» Aim of the exercise: Which lines of the entries below run from the one holding "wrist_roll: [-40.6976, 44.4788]" to the one holding "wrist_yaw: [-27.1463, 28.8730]", inclusive? Set down exactly those lines and no others.

Records from a data source
----------------

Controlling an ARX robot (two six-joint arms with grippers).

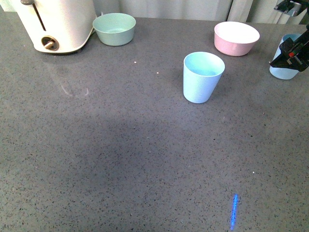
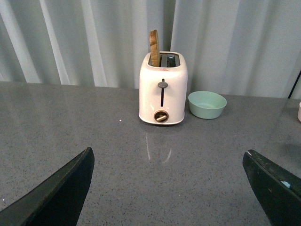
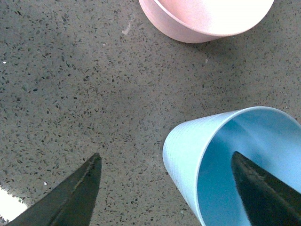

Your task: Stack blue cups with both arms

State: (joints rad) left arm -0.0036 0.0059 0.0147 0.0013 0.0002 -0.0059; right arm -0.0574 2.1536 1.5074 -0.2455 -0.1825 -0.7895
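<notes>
Table (image 1: 120, 159) first: its grey speckled top fills the front view and carries everything. The white toaster (image 1: 55, 21) sits at the upper left, and the left wrist view shows a slice standing in one slot. The green bowl (image 1: 114, 29) is just beside it, and the pink bowl (image 1: 236, 38) is at the upper right. None of these concern me.

One blue cup (image 1: 203, 77) stands upright with its mouth open, right of centre and well apart from both bowls. I judge it to be the base to stack into. The other blue cup (image 1: 282, 70) is at the far right edge, near the pink bowl, partly hidden behind my right hand (image 3: 165, 157). That hand is spread wide and grips nothing yet. In the right wrist view one finger (image 3: 261, 193) lies over the cup's mouth and the other over bare table. They straddle the wall, placed, I think, to pinch the rim.

My left hand (image 2: 168, 155) is also spread wide and empty, at the bottom of its own view. It faces the toaster and is out of sight in the front view.
</notes>
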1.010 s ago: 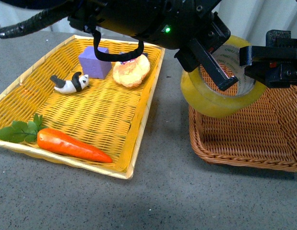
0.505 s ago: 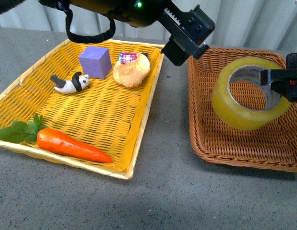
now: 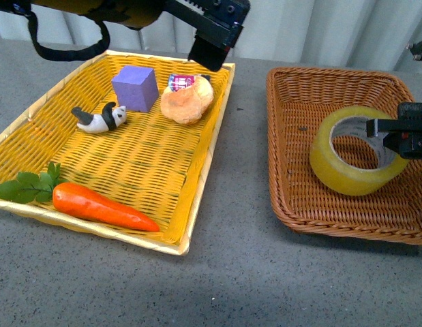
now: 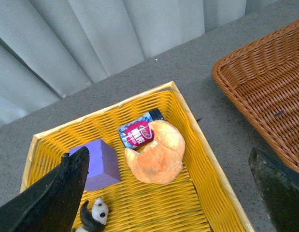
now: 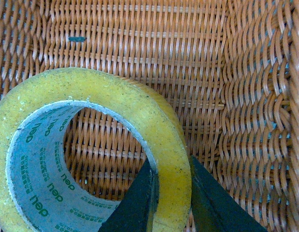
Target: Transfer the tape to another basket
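**A:** Tape [image 3: 341,176], where is it sitting?
**B:** It's leaning tilted inside the basket [image 3: 313,92], towards the right side, low on the weave. I can't tell if the lower edge is touching.

**A:** What's holding it?
**B:** The right gripper [image 5: 169,166] is pinching the ring wall, with one finger inside the cardboard core and one on the yellow outer face. The jaws are clenching on the tape.

**A:** How is it handling?
**B:** I'm judging it stiff and fairly heavy, as it's a full roll. The film is looking slick, so gripping through the core wall is the safe hold. It's probably rolling if it's let go on edge.

**A:** And the left side?
**B:** The left gripper [image 3: 212,48] is hovering over the far edge of the yellow tray [image 3: 204,170], jaws spread wide and carrying nothing. A croissant [image 3: 187,102], purple block [image 3: 134,88] and carrot [image 3: 101,206] are lying in the tray on the grey worktop [image 3: 231,279].
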`<state>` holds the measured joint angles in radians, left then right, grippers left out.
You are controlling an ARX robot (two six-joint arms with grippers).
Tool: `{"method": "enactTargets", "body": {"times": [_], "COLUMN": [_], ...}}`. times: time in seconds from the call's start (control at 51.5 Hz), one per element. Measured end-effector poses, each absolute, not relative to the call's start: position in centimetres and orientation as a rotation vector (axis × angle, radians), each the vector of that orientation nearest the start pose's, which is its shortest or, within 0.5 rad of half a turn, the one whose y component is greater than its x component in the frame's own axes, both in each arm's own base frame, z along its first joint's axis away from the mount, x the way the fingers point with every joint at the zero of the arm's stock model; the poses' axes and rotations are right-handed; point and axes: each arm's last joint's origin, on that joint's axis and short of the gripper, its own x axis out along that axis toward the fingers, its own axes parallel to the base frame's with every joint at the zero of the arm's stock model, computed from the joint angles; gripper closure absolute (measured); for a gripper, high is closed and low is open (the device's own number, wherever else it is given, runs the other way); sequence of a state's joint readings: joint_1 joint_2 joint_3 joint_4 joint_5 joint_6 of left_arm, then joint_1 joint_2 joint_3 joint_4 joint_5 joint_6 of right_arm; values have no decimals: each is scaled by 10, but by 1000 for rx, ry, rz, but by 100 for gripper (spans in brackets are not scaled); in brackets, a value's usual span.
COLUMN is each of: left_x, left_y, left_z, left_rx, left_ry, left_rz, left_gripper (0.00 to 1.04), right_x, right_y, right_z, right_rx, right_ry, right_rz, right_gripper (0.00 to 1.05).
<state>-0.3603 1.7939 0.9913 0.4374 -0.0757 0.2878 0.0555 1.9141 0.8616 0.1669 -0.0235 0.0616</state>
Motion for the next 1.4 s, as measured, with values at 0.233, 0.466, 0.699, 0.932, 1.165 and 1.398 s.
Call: {"method": "enactTargets", "body": {"times": [0.233, 0.466, 0.699, 0.932, 1.165, 1.398], "left_x": [354, 347, 328, 309, 262, 222], "left_y": [-126, -119, -107, -93, -56, -31], "left_z": [194, 193, 199, 194, 188, 177], "left_rx": [348, 266, 160, 43, 12, 2], "left_ry": [317, 347, 272, 58, -1, 11], "left_rz": [-312, -216, -9, -17, -9, 0], "left_gripper": [7, 7, 7, 27, 65, 101], "right_x": [350, 349, 329, 304, 260, 220], "right_y": [17, 15, 9, 2, -1, 0], "right_z": [83, 90, 117, 98, 140, 143], "right_rx": [89, 117, 53, 11, 4, 0], "right_ry": [919, 852, 708, 307, -7, 21], "right_rz": [62, 77, 42, 5, -9, -1], "right_gripper": [89, 51, 8, 33, 70, 104]}}
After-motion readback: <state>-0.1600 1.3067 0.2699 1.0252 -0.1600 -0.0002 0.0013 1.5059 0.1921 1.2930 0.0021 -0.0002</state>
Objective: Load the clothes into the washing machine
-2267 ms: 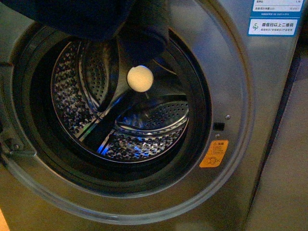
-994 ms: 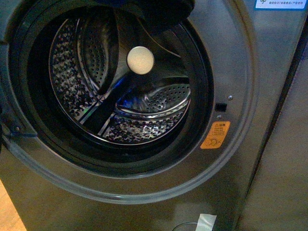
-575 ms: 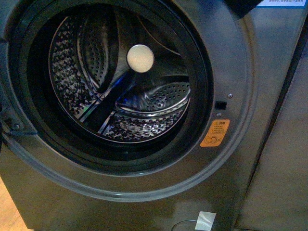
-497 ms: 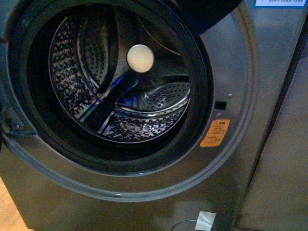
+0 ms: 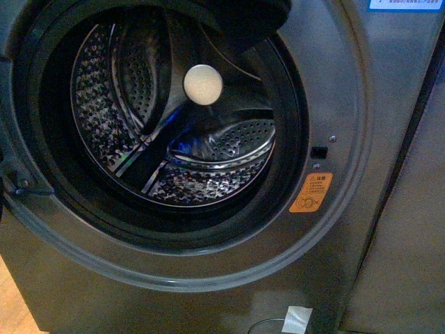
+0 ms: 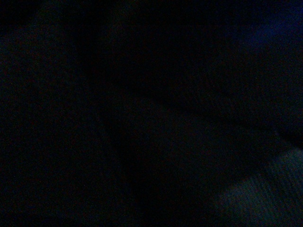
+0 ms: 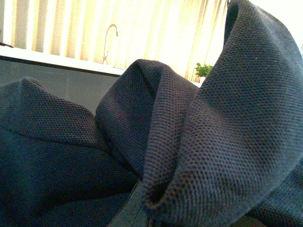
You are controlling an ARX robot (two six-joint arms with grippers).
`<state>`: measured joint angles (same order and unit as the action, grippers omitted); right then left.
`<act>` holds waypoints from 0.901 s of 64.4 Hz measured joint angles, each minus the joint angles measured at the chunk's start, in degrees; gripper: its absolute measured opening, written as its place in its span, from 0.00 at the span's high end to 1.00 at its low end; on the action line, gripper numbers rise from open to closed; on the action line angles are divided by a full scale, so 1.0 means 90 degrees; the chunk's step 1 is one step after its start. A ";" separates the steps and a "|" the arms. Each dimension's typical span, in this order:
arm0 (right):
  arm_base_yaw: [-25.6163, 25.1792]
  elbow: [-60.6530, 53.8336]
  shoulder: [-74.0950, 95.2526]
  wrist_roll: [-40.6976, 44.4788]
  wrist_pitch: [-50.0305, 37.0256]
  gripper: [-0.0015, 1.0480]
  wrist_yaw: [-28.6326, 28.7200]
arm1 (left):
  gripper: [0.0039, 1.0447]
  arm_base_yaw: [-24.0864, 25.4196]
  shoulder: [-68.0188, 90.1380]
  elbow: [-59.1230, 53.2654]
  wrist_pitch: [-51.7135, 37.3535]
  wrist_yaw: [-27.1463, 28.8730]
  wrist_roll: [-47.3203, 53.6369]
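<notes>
Clothes [image 5: 250, 17] hang across the top of the washer's [image 5: 334, 90] opening (left wrist view is dark). Fabric hides the fingers, so I cannot tell their grip.

A plain flat grey panel [image 5: 410, 229] fills the right side of the front view, its surface smooth and unmarked. A narrow patch of warm orange-tan floor [image 5: 11, 306] shows in the lower left corner. At the bottom edge sits a small white rectangular piece of tape [image 5: 297, 319]. Just beside it is a thin curved rim [image 5: 265, 325], with too little of it showing to identify.

In the right wrist view, pale yellow pleated curtains [image 7: 156, 33] glow with backlight. A slim curved metal tap [image 7: 109, 40] stands on a long white ledge [image 7: 57, 60] that adjoins a flat grey wall [image 7: 57, 82]. A small green leafy plant [image 7: 203, 71] sits in front of the curtains.

The left wrist view is dark.
</notes>
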<state>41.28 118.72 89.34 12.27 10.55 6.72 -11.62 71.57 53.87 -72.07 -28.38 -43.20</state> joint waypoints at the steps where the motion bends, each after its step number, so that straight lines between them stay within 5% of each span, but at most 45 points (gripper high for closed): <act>1: 0.0000 0.0000 0.0000 0.0000 0.0000 0.86 0.0000 | 0.06 0.0002 0.0000 0.0017 0.0015 0.0058 -0.0017; 58: -0.0012 0.0000 -0.0010 0.0002 -0.0024 0.87 -0.0049 | 0.06 -0.0787 0.0352 0.0845 0.0748 0.2161 0.1268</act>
<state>41.17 118.72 89.25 12.29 10.33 6.28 -18.70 74.74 61.47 -65.34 -8.93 -31.79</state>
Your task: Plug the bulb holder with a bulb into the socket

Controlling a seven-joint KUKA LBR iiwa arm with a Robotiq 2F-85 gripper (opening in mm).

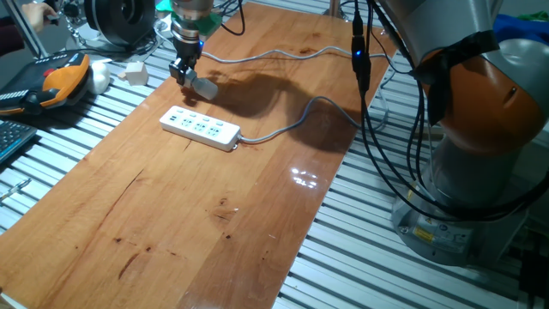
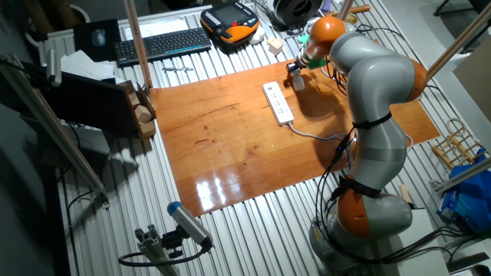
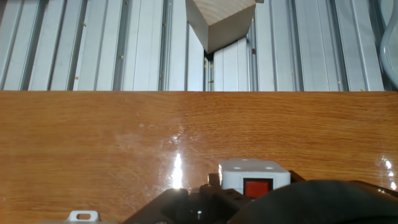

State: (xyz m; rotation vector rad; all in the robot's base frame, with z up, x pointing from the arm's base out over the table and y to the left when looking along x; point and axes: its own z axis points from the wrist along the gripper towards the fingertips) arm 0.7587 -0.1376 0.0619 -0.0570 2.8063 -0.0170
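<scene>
Gripping the bulb holder with a bulb (image 1: 202,86), the end effector (image 1: 183,74) is clenched on the white plug body, with the round bulb jutting out to one side, clear of the fingers. In the hand view the holder's white block and red spot (image 3: 255,180) sit right at the fingertips, low over the wooden surface (image 1: 197,215). I judge the piece light and rigid at the plastic body, but the bulb is likely fragile and smooth, so the body is the right place to hold, never the bulb. Just below and beside the end effector lies the socket (image 1: 201,128), flat on the surface, its grey cable (image 1: 292,120) trailing away. Beyond the surface's edge, past the end effector, stands a plain pale cube (image 3: 221,22) on the ribbed metal.
</scene>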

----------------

» Output:
  wrist_roll: [-40.6976, 44.4788]
  wrist_pitch: [-50.0305, 37.0256]
  gripper: [-0.0015, 1.0480]
  wrist_yaw: [-28.6326, 28.7200]
arm1 (left):
  gripper: [0.0039, 1.0447]
  arm_base_yaw: [-24.0864, 25.4196]
  shoulder: [-68.0188, 90.1380]
  elbow: [-59.1230, 53.2654]
  wrist_pitch: [-51.7135, 37.3535]
  wrist_yaw: [-27.1463, 28.8730]

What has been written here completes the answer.